Getting this part of the project completed in the beginning really helped me to be able to tackle the rest of the show. By the time we started shooting we had all spent months looking at these crime scene photos and I was so grateful to move on to other sets. Going forward, we were left to imagine the spaces Jeff  inhabited and that somehow was a little easier than constantly referencing photos of the real thing. 

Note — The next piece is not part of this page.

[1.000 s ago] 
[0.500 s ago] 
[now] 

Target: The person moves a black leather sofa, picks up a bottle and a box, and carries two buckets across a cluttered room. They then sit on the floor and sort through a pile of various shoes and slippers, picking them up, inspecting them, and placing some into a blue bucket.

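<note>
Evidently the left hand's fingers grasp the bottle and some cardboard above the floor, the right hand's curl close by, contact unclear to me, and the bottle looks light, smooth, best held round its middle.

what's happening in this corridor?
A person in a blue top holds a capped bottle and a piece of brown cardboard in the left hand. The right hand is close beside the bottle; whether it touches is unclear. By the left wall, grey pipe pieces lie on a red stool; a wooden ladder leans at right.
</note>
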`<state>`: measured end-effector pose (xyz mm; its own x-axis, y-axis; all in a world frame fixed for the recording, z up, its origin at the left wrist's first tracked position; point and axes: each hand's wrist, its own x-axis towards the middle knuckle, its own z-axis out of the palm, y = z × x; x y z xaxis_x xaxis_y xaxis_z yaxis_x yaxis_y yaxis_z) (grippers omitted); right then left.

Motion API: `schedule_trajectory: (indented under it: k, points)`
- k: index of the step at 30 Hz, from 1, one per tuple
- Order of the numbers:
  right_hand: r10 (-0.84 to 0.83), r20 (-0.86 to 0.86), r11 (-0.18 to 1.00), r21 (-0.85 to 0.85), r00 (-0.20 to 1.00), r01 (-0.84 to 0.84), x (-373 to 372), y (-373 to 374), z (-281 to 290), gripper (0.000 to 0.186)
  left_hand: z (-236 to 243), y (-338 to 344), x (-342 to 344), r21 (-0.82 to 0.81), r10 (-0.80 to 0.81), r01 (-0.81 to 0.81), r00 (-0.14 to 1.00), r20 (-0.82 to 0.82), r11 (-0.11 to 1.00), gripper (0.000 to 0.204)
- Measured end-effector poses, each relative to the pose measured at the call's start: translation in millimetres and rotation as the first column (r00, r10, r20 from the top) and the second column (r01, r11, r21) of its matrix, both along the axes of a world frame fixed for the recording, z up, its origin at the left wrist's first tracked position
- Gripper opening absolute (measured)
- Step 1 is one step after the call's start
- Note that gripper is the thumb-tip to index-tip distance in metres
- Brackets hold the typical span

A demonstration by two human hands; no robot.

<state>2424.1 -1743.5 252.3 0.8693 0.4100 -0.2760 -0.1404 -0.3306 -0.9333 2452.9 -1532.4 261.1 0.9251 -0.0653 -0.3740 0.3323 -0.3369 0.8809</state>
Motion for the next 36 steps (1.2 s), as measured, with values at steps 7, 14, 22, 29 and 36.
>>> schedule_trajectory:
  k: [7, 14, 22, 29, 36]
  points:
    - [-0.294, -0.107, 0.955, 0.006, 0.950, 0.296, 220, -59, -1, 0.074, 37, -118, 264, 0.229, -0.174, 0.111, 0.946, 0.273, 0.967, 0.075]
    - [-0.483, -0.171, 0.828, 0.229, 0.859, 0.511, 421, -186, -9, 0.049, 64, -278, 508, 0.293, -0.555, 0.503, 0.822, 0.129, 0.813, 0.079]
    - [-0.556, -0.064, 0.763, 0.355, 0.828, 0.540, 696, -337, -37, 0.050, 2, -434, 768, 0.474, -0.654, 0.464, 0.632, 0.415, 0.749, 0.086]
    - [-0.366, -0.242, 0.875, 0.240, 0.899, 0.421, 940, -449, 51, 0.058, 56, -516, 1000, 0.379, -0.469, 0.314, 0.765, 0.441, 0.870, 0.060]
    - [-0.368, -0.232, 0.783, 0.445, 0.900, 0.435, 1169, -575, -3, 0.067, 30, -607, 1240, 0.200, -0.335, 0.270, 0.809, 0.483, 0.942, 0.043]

Production Designer Matthew Flood Ferguson: With every show I start, I do a lot of research so we can go into it knowing our subject matter and the worlds that we need to create. DAHMER was no exception. Because of the subject matter, the environments created would be dark and depressing. 

In addition to online research, I like going to bookstores and searching for images that give me inspiration or trigger an emotion with me. I came across a photographer named Chauncey Hare, and I found his images inspiring and oddly bleak. I bought most of his books and started to pull from them to build a foundation for the tone of our show. 
We knew we would be building Jeff’s  apartment, the hallway, and Glenda’s  apartment on stage, so we used the crime scene photos to re-create our sets. Melissa and her team did an incredible job finding all the little details and the unique random pieces so that we were able to deliver a set pretty true to what his apartment was.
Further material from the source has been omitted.